§ Instructions for the task
Each line of the data below that includes the string "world" must be copied.

━━━━━ Input material

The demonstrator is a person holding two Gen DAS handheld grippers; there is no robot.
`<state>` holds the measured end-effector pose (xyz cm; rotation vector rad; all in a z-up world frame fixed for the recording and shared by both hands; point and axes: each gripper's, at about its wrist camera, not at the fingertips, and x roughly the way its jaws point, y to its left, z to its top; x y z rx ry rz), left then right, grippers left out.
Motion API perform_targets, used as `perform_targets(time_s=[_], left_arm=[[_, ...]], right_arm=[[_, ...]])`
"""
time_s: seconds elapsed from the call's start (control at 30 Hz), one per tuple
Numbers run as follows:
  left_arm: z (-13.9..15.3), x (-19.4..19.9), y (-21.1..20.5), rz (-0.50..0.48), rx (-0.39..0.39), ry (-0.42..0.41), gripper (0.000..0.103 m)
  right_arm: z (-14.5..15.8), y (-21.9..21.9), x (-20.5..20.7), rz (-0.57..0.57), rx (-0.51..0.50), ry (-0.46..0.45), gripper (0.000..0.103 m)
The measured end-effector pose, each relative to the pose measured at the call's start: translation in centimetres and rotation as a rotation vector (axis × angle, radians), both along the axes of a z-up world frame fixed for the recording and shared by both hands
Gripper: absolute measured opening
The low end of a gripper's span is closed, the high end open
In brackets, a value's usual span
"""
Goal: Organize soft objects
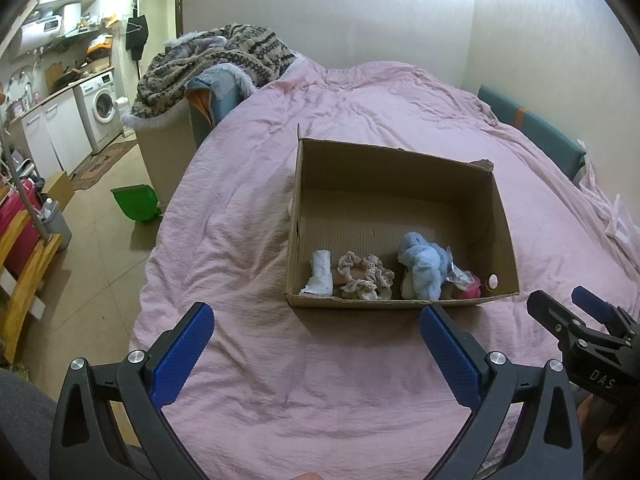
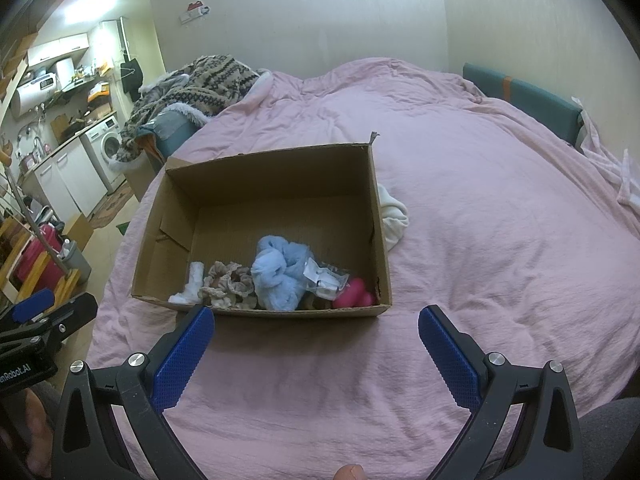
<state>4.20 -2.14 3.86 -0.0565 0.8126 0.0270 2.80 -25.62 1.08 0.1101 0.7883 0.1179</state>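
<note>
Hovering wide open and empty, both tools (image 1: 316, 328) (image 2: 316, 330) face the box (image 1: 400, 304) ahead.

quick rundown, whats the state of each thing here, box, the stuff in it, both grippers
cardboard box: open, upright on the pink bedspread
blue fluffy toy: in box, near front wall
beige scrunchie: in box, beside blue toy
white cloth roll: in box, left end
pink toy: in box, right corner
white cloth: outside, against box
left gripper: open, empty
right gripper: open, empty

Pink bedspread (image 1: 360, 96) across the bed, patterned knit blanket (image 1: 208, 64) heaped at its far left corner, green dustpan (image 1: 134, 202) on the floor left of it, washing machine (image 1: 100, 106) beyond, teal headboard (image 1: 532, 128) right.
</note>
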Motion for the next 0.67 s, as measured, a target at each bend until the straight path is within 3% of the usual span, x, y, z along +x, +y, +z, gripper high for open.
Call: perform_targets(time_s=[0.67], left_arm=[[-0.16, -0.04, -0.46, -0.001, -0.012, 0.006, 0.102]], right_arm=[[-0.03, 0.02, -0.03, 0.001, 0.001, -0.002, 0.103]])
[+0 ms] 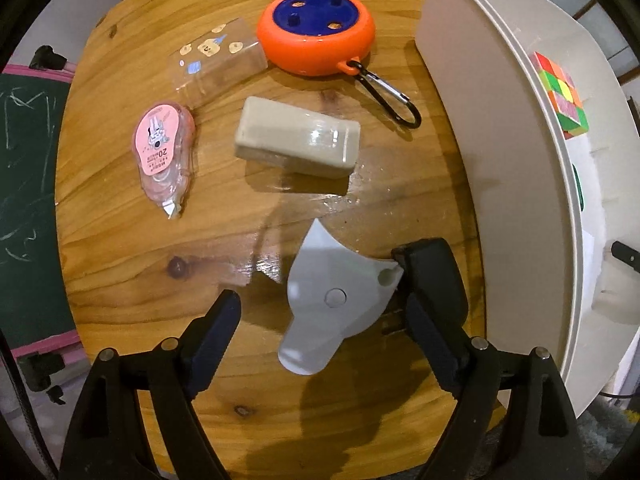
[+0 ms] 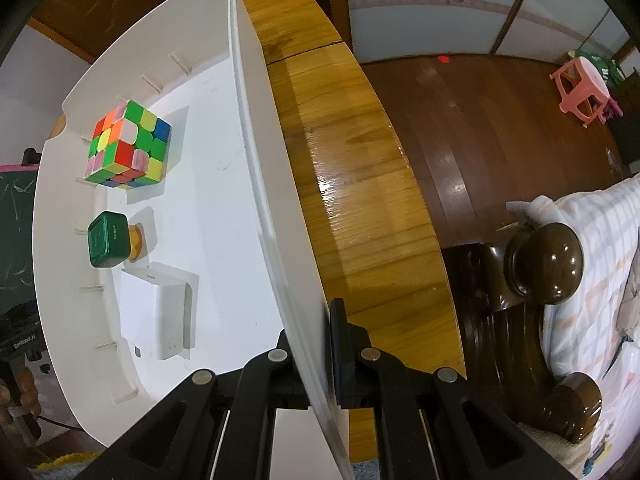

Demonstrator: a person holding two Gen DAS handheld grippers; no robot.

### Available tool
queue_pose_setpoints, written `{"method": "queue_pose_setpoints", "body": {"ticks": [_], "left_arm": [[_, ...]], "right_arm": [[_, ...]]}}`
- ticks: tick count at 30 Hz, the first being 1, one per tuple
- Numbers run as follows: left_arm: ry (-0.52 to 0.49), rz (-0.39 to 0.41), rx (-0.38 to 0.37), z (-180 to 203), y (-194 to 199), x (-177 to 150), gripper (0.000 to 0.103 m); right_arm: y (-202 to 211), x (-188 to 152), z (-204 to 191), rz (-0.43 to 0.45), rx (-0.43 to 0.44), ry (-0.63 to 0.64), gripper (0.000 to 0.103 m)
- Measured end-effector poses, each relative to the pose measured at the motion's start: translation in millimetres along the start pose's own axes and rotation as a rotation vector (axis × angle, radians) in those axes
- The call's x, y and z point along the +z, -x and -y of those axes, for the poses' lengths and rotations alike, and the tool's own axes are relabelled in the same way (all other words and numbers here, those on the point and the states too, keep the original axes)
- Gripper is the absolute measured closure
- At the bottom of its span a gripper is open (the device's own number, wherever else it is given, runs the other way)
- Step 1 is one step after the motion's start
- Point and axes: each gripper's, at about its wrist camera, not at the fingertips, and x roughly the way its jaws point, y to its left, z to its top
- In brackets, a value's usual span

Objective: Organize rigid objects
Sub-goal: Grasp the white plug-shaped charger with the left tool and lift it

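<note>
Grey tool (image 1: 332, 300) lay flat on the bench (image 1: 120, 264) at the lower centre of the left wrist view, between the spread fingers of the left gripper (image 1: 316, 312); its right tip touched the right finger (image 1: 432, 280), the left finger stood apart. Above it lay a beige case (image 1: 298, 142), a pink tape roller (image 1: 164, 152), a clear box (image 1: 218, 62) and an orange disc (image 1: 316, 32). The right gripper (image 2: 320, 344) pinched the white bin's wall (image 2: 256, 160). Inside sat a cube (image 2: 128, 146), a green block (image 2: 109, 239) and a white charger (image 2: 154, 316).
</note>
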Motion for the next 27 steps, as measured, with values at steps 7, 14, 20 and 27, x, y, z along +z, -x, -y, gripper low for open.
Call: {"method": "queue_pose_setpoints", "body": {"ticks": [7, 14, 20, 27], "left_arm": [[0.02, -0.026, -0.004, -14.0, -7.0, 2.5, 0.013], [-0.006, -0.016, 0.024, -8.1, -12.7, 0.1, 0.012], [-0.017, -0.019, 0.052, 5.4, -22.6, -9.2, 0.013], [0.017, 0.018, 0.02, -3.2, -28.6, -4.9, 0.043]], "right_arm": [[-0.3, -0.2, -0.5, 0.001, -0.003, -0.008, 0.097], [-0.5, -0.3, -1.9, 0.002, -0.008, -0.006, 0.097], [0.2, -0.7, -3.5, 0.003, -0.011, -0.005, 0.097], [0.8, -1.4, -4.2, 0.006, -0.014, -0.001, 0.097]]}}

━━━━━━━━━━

§ Solution for this problem
`<state>` holds the measured end-effector pose (xyz cm; rotation vector rad; all in a z-up world frame fixed for the recording and shared by both hands; point and axes: each gripper's, at about its wrist camera, not at the fingertips, and x roughly the way its jaws point, y to its left, z to its top; x y z rx ry rz), left then right, grippers left out.
The measured end-effector pose, each relative to the pose measured at the call's start: translation in centimetres and rotation as a rotation vector (axis × angle, radians), both along the axes of a z-up world frame fixed for the recording and shared by both hands

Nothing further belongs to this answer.